There are in the South Sydney Local Environmental Plan 1998, a range of other zones wherein (without yet testing each or any of those zones against the reasonable location test set out in 14(1)(a)) this proposal could be located. They include zone number 3, the Business Zone, the Mixed Use C Zone, the Mixed Use D Zone and the Mixed Use E Zone. Other Mixed Use Zones have requirements for either minimum or maximum residential development requirements that would preclude a freestanding, standalone enterprise of the nature that Mr Hodges envisages.
I have been taken to the decision of Brown ASC in Hillsong Church Limited v The Council of the City of Sydney [2012] NSWLEC 1059 where the Commissioner dealt with the second element of cl 14(1)(a) saying, in para 53 (in the second half of that paragraph) that in his view the question should be answered or the test applied "by a more general inquiry about the particular characteristics of the proposed use and an understanding of the likely development within the zones."

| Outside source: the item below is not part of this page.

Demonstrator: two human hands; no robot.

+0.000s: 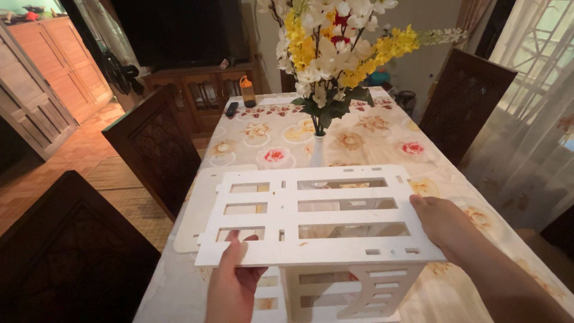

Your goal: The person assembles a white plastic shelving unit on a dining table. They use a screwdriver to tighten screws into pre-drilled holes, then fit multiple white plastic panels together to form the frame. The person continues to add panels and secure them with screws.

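The flat white slotted plastic panel (317, 215) hid most of the white slatted plastic frame (350, 293) beneath it, whose base ran off the bottom edge. The tall yellow-and-white flower bouquet (335, 54) was cropped at the top.

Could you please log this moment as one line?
left hand: grips white slotted panel near edge | right hand: holds right edge | panel atop white upright pieces

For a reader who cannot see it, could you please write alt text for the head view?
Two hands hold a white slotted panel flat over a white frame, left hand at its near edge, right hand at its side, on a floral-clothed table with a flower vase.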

Before reaching that conclusion with respect to the church that was proposed in those proceedings, the Commissioner had set out, at para 52 of his decision, the quite idiosyncratic distinguishing characteristics of the proposed activities of the church that made it quite different from anything else that might be contemplated within the zone. He specifically said:
There can be little doubt that the Church has different characteristics to more traditional places of public worship. The application proposes multiple services on Sundays, based on the service times and changeover periods it is possible that there could be up to 6 services per day, large numbers of attendees, amplified music and the need for relatively large areas for car parking and bus set down and pick up areas because of the number the attendees. I have little trouble in concluding that the potential exists for substantial amenity impacts from the general operation of the Church, irrespective of the amount of management and control provided.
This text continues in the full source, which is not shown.